*** Opening SUPPLIED MATERIAL ***

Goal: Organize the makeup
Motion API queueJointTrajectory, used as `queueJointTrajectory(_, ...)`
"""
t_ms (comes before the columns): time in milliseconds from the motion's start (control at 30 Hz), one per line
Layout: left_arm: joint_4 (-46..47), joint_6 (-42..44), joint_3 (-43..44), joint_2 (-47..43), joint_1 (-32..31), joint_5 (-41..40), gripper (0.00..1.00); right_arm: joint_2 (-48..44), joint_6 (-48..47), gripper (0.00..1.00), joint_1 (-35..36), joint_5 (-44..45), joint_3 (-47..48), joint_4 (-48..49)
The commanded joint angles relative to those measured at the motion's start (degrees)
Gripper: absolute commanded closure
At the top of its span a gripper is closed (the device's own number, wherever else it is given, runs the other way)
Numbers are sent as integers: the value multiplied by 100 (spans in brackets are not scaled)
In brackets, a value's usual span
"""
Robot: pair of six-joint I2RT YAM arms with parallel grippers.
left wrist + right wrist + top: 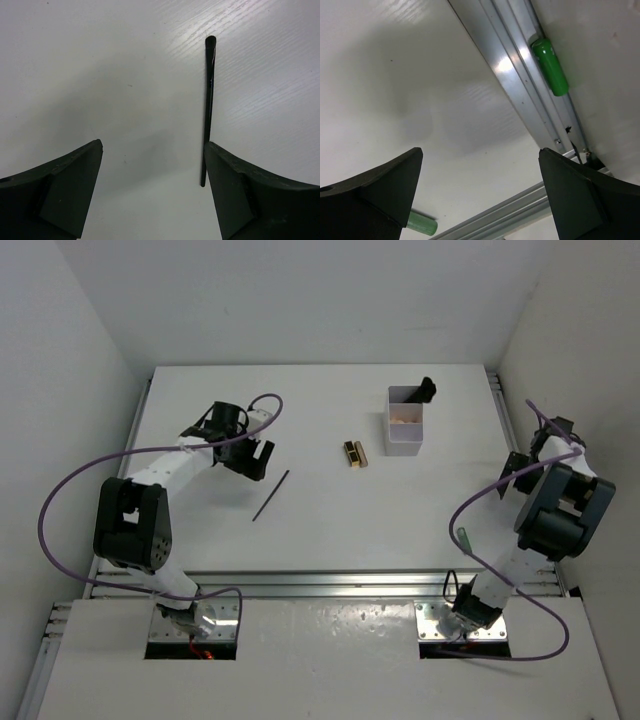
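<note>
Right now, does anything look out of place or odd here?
Yes. One green tube lies against the metal rail at the table's edge, apart from the box. A second tube pokes out from behind the right fingers, near another rail. Both look strayed from the middle of the table.

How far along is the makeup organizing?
Done: one black flared-head brush sits in the white compartmented box. In hand: nothing; left jaws open over a thin black stick. Left: that stick, the black-and-gold case, green tubes by the open right jaws.
</note>
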Motion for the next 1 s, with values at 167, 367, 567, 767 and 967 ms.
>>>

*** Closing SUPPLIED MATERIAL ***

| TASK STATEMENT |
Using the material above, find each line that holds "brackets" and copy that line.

| EXERCISE OUTPUT |
Numbers are sent as integers: the value multiplied by 100 (spans in brackets are not scaled)
In brackets, a value's usual span

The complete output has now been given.